---------- RECORDS SHOWN ----------

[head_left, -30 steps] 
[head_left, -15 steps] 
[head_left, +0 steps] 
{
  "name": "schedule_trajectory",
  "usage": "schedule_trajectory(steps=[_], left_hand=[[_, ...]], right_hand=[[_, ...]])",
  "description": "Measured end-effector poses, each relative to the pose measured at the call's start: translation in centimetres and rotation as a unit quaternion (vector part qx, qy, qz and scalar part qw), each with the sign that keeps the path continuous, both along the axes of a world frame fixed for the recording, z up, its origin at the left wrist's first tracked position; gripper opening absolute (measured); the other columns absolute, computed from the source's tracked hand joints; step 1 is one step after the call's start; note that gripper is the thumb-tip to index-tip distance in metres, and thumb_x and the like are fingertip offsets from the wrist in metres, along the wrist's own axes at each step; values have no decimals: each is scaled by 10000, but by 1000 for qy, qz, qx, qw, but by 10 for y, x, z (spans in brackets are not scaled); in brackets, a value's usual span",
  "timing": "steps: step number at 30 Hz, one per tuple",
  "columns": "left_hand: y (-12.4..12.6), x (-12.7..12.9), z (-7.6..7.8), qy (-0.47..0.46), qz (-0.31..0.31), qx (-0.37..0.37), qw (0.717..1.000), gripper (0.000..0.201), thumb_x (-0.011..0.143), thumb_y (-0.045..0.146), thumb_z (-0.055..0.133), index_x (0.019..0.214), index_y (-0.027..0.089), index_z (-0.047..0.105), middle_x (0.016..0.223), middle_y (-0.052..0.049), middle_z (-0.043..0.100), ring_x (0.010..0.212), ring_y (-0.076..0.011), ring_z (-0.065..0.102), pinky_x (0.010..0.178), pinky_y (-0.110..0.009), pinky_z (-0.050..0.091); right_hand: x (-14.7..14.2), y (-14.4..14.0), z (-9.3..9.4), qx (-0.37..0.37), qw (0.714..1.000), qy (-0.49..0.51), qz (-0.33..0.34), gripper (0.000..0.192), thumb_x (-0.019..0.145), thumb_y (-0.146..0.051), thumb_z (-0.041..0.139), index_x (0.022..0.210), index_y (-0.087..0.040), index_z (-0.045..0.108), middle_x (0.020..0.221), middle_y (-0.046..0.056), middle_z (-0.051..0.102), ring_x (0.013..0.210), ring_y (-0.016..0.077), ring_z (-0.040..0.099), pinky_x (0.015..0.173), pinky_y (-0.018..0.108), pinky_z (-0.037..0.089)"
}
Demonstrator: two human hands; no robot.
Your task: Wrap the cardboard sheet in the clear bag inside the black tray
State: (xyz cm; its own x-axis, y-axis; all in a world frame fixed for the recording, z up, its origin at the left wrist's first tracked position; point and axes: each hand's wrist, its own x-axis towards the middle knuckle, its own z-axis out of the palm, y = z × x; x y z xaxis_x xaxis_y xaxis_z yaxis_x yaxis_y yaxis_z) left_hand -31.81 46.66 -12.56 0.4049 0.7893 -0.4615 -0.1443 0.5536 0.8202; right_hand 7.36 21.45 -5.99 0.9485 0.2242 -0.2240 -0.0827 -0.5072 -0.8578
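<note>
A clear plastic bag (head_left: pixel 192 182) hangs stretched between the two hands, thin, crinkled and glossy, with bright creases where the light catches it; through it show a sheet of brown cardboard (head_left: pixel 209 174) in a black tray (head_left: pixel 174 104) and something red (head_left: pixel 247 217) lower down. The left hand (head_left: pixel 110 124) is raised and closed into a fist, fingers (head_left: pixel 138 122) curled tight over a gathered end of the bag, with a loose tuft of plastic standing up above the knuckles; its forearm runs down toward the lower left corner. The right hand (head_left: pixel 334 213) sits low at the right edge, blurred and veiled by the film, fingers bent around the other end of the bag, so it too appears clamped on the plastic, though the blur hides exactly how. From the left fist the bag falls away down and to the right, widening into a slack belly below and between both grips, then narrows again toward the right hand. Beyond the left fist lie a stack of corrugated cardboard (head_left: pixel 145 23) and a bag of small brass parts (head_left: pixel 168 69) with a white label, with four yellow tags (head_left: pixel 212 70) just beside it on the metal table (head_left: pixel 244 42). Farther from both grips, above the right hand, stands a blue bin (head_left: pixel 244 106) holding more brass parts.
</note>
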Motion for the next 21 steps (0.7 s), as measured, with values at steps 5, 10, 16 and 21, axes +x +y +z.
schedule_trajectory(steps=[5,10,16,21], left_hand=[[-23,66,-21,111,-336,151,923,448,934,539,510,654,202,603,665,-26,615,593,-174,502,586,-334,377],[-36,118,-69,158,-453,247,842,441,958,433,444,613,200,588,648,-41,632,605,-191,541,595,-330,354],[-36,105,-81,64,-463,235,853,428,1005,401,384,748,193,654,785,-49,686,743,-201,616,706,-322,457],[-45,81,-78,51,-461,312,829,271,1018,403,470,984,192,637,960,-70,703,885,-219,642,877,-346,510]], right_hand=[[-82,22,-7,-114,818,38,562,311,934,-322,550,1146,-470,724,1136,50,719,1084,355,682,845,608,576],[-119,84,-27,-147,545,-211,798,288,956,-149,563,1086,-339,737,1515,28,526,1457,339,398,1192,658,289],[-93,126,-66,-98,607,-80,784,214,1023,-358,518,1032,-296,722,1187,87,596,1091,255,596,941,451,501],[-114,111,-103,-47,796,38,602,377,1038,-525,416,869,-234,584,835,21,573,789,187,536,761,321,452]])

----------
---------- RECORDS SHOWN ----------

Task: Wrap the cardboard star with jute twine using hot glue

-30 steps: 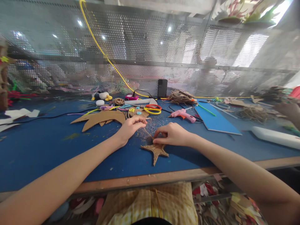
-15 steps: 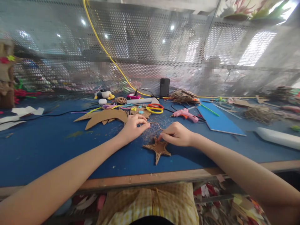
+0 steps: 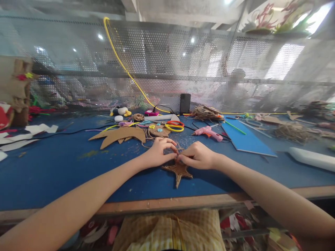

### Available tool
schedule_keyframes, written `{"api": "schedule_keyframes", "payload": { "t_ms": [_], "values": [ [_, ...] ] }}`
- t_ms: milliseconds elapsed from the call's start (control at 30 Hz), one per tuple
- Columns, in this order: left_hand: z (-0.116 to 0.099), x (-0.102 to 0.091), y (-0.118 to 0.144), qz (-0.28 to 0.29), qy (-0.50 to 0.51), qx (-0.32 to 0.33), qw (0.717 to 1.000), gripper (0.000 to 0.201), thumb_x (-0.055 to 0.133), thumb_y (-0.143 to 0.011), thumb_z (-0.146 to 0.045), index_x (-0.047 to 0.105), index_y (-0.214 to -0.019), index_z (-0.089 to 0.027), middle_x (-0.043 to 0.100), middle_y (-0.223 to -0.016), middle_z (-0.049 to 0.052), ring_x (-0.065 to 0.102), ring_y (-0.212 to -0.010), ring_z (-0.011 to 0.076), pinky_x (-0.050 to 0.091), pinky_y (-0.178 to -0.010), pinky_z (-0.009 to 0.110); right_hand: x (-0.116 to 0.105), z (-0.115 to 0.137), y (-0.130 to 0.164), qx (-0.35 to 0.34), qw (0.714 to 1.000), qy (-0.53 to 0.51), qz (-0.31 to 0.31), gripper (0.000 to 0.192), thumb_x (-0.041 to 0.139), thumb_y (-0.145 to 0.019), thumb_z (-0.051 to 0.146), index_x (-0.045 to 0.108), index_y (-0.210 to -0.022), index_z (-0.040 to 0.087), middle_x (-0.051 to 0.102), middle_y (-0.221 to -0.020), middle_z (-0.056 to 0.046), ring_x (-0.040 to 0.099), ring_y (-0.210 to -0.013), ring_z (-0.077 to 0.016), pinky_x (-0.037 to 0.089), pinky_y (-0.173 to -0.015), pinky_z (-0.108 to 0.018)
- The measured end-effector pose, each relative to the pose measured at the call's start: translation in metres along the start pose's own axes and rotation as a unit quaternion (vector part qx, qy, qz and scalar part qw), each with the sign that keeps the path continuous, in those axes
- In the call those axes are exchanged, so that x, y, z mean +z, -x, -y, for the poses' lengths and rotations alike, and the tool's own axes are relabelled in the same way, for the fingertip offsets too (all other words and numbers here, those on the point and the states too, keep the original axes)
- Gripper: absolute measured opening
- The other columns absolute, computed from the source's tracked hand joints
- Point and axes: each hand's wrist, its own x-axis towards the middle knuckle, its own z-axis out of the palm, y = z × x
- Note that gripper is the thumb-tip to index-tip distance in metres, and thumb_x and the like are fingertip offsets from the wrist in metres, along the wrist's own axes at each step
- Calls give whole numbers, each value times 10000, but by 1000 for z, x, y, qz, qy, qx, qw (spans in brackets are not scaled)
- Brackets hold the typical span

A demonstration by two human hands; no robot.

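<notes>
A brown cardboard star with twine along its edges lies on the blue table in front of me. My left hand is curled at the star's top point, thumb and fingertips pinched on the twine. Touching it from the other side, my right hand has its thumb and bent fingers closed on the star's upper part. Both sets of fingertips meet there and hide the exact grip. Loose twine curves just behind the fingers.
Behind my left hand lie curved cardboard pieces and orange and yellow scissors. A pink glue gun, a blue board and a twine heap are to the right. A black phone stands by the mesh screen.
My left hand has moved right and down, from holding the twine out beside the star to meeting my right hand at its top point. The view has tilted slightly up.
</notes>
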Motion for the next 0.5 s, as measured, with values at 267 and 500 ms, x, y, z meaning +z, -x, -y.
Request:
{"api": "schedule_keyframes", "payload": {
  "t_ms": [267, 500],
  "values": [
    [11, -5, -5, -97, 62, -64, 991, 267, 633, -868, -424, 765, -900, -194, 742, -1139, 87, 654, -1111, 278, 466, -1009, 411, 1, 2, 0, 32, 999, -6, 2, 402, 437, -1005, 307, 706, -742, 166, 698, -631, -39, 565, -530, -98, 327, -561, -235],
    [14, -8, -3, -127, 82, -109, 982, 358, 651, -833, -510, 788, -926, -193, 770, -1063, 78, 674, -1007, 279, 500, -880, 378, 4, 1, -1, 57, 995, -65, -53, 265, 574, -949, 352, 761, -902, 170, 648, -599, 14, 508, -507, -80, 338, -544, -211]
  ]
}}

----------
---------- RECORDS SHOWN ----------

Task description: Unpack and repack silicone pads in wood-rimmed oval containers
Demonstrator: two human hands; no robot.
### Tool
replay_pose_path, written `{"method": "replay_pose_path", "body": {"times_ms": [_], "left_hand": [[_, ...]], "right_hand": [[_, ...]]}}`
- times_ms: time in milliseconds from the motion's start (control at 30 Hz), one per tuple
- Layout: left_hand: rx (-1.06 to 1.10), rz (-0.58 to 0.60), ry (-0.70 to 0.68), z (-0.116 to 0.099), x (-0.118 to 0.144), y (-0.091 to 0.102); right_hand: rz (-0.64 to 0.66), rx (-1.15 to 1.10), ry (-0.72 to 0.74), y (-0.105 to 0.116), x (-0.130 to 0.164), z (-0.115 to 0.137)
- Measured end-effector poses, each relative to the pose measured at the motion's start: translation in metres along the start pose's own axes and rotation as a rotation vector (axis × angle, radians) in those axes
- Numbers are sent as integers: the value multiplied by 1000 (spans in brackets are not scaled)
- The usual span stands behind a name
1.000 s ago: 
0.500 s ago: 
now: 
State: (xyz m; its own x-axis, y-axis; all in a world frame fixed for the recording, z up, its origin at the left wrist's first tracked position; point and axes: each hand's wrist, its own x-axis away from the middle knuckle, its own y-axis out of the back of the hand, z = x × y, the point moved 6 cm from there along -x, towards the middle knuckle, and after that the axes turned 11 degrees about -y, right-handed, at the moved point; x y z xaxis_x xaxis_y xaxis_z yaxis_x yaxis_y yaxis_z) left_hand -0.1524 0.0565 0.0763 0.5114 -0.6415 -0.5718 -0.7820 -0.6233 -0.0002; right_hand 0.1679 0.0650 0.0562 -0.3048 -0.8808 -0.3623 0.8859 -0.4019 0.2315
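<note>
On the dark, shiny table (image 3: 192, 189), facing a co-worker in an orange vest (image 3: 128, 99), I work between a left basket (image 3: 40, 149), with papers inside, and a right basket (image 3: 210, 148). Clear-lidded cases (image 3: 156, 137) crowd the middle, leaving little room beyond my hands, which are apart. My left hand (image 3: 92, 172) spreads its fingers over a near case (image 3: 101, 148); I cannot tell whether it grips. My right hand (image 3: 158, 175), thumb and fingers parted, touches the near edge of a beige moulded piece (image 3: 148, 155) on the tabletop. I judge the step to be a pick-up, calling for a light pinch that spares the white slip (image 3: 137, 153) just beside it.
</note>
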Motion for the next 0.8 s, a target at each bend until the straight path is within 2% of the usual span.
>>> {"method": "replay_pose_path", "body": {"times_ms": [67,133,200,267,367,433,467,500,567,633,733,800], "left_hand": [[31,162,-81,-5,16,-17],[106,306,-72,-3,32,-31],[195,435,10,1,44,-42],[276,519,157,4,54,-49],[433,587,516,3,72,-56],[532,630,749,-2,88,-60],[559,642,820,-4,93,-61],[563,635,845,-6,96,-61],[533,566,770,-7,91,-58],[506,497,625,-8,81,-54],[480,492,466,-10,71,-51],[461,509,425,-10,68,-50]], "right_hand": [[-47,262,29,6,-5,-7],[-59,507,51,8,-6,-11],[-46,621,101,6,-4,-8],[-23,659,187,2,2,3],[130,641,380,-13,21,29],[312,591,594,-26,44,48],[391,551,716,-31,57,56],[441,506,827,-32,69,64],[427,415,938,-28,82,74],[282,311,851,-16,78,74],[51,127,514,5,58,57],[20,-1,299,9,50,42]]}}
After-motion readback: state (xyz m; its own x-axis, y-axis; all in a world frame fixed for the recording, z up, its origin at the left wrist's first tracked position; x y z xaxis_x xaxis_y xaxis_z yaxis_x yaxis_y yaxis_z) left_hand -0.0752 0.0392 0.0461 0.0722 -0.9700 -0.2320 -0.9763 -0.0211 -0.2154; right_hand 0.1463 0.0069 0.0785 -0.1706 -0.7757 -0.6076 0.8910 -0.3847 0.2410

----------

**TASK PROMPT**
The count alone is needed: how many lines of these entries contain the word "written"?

**RESULT FOR THIS EXERCISE**
2